Semantically, this query is supposed to return all datasets which have "keyword_1" in either their "title" or "description" (this is the first UNION clause) and "keyword_2" in either their "title" or "description" (second UNION clause). The intent is to intersect these two UNION clauses together, that is, getting only only those datasets which fulfill both clauses.

This validator tells me that the query is syntactically correct. However, when sending the query to Virtuoso, the following error is returned:

Virtuoso 37000 Error SP031: SPARQL compiler: Internal error: sparp_find_triple_with_var_obj_of_freetext(): lost connection between triple pattern and an ft predicate


SPARQL query:
define sql:big-data-const 0 

output-format:text/html<br>
define sql:signal-void-variables 1 

Do you have an idea whats going on? I don't get what Virtuoso is trying to tell me when stating "lost connection between triple pattern and an ft predicate"...

Thanks in advance!


Solution

  • Maybe a bug in the query executor or optimizer. The Virtuoso experts like TallTed know better and will give you support. I can at least reproduce this on e.g. https://www.europeandataportal.eu/sparql which runs on Virtuoso version 07.20.3230 on Linux (x86_64-unknown-linux-gnu), Single Server Edition.

    But, more important: your query looks way too complex as you could use a FILTER with logical || in combination with && - at least that's what I thought.

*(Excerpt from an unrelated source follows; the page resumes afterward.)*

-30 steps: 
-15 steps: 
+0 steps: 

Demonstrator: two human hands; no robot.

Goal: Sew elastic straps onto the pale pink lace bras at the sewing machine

    Unfortunately, it fails with an error

    Virtuoso 37000 Error SP031: SPARQL compiler: No suitable triple pattern is found for a variable $description in special predicate bif:contains() at line 7 of query
    

    and neither

    SELECT DISTINCT ?dataset ?title WHERE { 
      ?dataset a dcat:Dataset ; 
      dcterms:title ?title ; 
      dcterms:description ?description .
      filter( (bif:contains(?title, "'keyword_1'") || bif:contains(?description,"'keyword_1'")) 
                && 
              (bif:contains(?title, "'keyword_2'") || bif:contains(?description,"'keyword_2'"))
      )   
    }
    

    nor

    SELECT DISTINCT ?dataset ?title WHERE { 
      ?dataset a dcat:Dataset ; 
      dcterms:title ?title ; 
      dcterms:description ?description .
      filter(bif:contains(?title, "'keyword_1'") || bif:contains(?description,"'keyword_1'"))
      filter(bif:contains(?title, "'keyword_2'") || bif:contains(?description,"'keyword_2'"))         
    }
    

    do work as I'd expect.

    (Verbose) workaround using subqueries:

    SELECT DISTINCT ?dataset ?title WHERE { 
     {
      select ?dataset ?title { 
      ?dataset a dcat:Dataset ; 
               dcterms:title ?title ; 
               dcterms:description ?description .
      filter( bif:contains(?title, "'keyword_1'") || bif:contains(?description,"'keyword_1'")) 
      }
     }
     {
      select ?dataset ?title { 
      ?dataset a dcat:Dataset ; 
               dcterms:title ?title ; 
               dcterms:description ?description .
      filter( bif:contains(?title, "'keyword_2'") || bif:contains(?description,"'keyword_2'"))
      } 
     }     
    }